§ YOUR OBJECTIVE: Output exactly the lines that come between the start of the material and the line containing "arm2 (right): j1", both ends included, with the pictures omitted.

§ DATASET ENTRIES:
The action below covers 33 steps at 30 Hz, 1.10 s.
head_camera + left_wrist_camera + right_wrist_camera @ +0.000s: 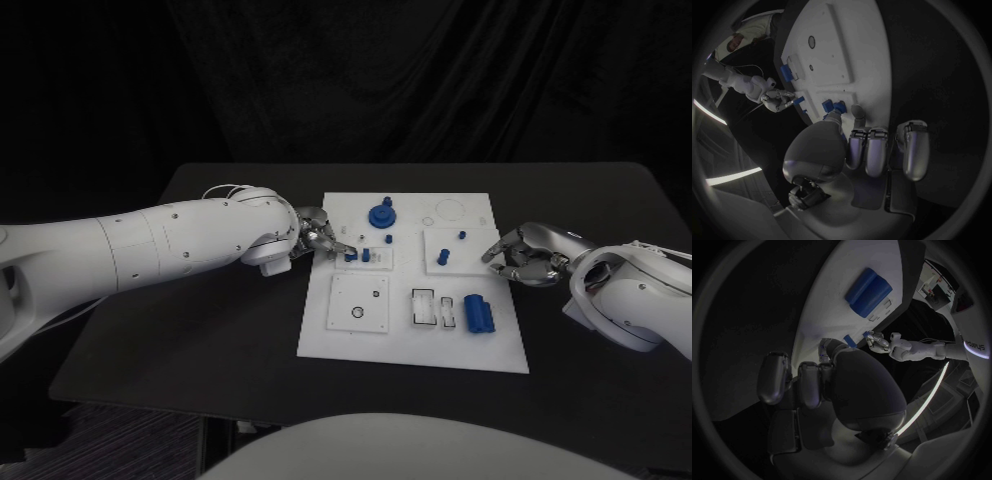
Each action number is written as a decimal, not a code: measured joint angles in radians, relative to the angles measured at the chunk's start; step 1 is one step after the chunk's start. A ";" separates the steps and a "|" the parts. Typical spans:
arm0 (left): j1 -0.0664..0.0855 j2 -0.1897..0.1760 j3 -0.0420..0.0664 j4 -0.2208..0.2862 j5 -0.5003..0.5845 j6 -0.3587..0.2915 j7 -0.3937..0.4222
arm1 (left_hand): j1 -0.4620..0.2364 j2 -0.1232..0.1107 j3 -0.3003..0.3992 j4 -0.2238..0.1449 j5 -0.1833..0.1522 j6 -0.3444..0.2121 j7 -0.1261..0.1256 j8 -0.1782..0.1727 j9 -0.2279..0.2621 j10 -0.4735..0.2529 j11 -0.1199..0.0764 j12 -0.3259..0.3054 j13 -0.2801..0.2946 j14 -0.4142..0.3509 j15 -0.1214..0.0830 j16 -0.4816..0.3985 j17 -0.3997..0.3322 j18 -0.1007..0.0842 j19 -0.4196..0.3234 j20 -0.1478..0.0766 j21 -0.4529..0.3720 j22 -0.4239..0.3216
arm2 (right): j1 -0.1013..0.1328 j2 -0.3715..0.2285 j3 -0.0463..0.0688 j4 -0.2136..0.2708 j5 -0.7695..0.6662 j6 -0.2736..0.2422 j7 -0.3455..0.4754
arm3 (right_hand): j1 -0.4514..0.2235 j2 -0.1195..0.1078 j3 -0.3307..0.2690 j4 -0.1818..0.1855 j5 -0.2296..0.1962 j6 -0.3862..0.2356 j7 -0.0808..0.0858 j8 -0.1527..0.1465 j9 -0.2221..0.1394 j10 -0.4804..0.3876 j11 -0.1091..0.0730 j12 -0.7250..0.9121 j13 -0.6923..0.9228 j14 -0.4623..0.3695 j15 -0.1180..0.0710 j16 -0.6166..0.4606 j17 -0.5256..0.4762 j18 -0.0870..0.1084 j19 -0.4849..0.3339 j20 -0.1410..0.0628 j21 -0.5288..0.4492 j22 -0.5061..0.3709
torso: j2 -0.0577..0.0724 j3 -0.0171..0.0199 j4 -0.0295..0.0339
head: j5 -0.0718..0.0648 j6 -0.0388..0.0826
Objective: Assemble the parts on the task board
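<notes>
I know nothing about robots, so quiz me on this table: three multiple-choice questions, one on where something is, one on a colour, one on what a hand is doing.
1. Where does the big blue block lie on the task board?
A. near right part
B. far left corner
C. off the board

2. What colour is the table?
A. white
B. black
C. blue

3. What is the left hand doing?
A. resting flat on the table
B. lifting the whole board
C. reaching its fingers to small blue parts at the board's left edge

Answers: 1 A, it lies near the board's right edge; 2 B, dark around the white board; 3 C, fingertips meet the parts in the left wrist view.
</notes>
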 measured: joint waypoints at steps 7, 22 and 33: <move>-0.004 -0.012 -0.001 0.005 -0.010 -0.002 0.030 | -0.002 0.005 0.009 0.009 0.009 -0.006 0.005 -0.004 -0.022 0.000 0.000 0.000 0.000 0.000 0.000 0.000 0.000 0.000 0.000 0.000 -0.004 0.000 | 0.000 0.000 0.000 0.000 0.000 0.000 0.000 | 0.000 0.000 0.000 0.000 0.000 0.000 0.000 0.000 0.000 0.000 0.000 0.000 0.000 0.000 0.000 0.000 0.000 0.000 0.000 0.000 0.000 0.000 | 0.000 -0.0003 0.0000 | 0.002 0.000; -0.009 -0.036 -0.004 0.016 -0.019 -0.005 0.073 | -0.001 0.006 0.024 0.005 0.005 -0.044 -0.031 -0.021 -0.046 0.003 0.003 0.000 0.000 0.004 0.004 0.000 0.000 0.017 0.000 0.000 -0.020 0.000 | 0.000 0.000 0.001 -0.002 0.000 0.002 0.000 | 0.000 0.000 0.000 0.000 0.000 0.000 0.000 0.000 0.000 -0.004 0.004 0.000 -0.001 0.000 0.000 -0.004 0.000 0.000 0.000 0.000 -0.005 0.000 | 0.000 -0.0004 0.0020 | 0.005 0.000; -0.011 -0.055 -0.006 0.026 -0.020 -0.002 0.108 | -0.005 0.010 0.085 -0.028 -0.001 -0.041 -0.027 -0.134 -0.081 0.000 0.015 0.000 0.000 0.003 0.012 0.000 0.000 0.016 0.000 0.008 -0.030 0.000 | 0.000 -0.002 0.001 -0.001 0.000 0.006 0.000 | 0.000 0.000 0.000 0.000 0.000 0.000 0.000 0.000 0.000 -0.004 0.004 0.000 -0.001 0.000 0.000 -0.004 0.000 0.000 0.000 0.000 -0.007 0.000 | 0.000 -0.0005 0.0019 | 0.006 0.000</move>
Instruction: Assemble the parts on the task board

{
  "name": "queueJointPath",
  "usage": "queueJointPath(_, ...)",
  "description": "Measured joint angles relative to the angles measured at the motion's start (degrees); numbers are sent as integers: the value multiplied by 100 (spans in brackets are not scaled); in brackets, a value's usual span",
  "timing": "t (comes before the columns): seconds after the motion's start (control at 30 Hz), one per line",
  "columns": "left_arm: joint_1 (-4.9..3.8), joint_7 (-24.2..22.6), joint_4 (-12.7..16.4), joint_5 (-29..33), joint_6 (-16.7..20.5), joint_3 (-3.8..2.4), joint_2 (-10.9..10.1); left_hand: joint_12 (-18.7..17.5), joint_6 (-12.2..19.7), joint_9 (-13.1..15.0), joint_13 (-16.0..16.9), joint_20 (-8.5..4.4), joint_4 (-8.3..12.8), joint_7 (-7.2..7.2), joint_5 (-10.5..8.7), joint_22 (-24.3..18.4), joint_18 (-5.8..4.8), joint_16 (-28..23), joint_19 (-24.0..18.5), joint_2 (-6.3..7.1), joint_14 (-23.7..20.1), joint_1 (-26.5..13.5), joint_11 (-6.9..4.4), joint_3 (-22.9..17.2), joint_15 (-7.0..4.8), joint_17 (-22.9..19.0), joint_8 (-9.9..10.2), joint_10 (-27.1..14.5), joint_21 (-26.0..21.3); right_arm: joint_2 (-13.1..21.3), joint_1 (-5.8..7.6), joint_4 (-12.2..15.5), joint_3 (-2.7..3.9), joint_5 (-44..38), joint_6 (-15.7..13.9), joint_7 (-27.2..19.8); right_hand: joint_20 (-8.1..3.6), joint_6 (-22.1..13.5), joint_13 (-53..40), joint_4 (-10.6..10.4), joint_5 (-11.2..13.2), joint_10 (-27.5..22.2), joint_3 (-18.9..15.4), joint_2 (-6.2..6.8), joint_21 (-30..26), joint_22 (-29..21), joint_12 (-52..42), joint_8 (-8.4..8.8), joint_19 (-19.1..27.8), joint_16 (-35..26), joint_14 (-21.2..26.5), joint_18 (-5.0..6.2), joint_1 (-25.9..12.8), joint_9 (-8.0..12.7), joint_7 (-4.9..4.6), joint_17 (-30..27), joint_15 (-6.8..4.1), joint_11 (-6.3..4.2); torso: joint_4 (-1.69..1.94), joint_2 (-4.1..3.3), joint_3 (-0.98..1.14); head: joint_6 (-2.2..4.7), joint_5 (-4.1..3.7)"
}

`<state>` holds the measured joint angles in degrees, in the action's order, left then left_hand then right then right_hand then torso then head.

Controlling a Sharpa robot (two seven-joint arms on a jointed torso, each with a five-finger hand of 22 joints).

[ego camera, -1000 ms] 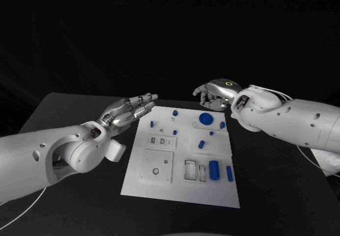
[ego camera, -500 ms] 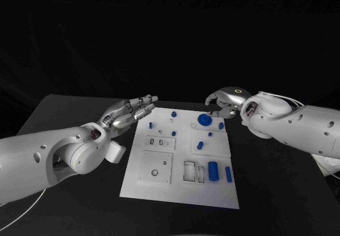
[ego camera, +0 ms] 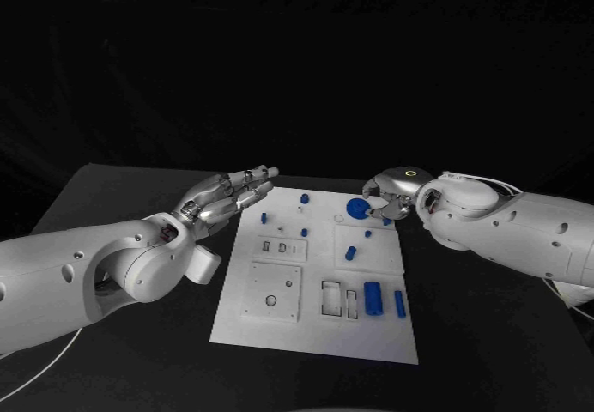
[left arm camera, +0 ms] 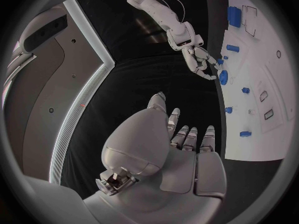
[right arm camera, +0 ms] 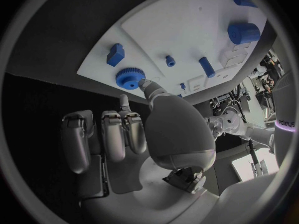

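Observation:
The white task board (ego camera: pixel 279 322) lies mid-table with several blue parts on it. A blue gear (ego camera: pixel 358 207) sits near the board's far edge. My right hand (ego camera: pixel 390 194) hovers at that gear with its fingers loosely bent and holds nothing. In the right wrist view its thumb tip reaches the rim of the gear (right arm camera: pixel 129 78). My left hand (ego camera: pixel 230 196) floats flat and empty, fingers stretched out, over the board's far left corner. The left wrist view shows the left hand (left arm camera: pixel 181 154), the right hand (left arm camera: pixel 202 64) and the gear (left arm camera: pixel 223 75).
A thick blue cylinder (ego camera: pixel 372 297) and a slim blue bar (ego camera: pixel 400 302) lie near the board's front right. Small blue pieces (ego camera: pixel 350 252) dot the middle. A square plate with a hole (ego camera: pixel 274 292) and rectangular slots (ego camera: pixel 333 296) sit in front. Black table (ego camera: pixel 112 197) surrounds the board.
My right hand has come down and toward the board, from above its far right corner to the blue gear. The left hand has stayed in place.

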<state>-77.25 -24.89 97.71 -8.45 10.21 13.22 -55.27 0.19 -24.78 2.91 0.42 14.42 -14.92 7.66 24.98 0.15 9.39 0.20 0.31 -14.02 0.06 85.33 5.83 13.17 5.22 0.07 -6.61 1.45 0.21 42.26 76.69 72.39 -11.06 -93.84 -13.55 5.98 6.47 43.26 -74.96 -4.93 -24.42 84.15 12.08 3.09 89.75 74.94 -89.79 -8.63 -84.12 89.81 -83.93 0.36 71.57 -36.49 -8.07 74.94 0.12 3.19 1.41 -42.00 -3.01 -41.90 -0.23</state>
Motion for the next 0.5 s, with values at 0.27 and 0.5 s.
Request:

§ EXERCISE SOLUTION:
The action below covers 33 steps at 30 Hz, 1.10 s.
head_camera + left_wrist_camera + right_wrist_camera @ +0.000s: 
Each action number is written as a decimal, not a code: measured joint angles in radians, relative to the angles measured at the chunk's start; step 1 is one step after the chunk's start. A ";" separates the steps and a "|" the parts. Typical spans:
arm0 (left): j1 -0.0664..0.0855 j2 -0.1897..0.1760 j3 -0.0420..0.0664 j4 -0.2208..0.2862 j5 -0.5003..0.5845 j6 -0.3587..0.2915 j7 -0.3937..0.4222
arm1 (left_hand): j1 -0.4620..0.2364 j2 -0.1232..0.1107 j3 -0.3003..0.3992 j4 -0.2238..0.1449 j5 -0.1833..0.1522 j6 -0.3444..0.2121 j7 -0.1261..0.1256 j8 -0.1782..0.1727 j9 -0.2279..0.2621 j10 -0.4735..0.2529 j11 -0.1199..0.0764 j12 -0.3259..0.3054 j13 -0.2801..0.2946 j14 -0.4142..0.3509 j15 -0.1214..0.0830 j16 -0.4816..0.3985 j17 -0.3997..0.3322 j18 -0.1007..0.0842 j19 -0.4196..0.3234 j20 -0.1478..0.0766 j21 -0.4529..0.3720 j22 -0.4239..0.3216
arm2 (right): j1 -0.1013..0.1328 j2 -0.3715..0.2285 j3 -0.0463..0.0688 j4 -0.2136..0.2708 j5 -0.7695..0.6662 j6 -0.2736..0.2422 j7 -0.3455..0.4754

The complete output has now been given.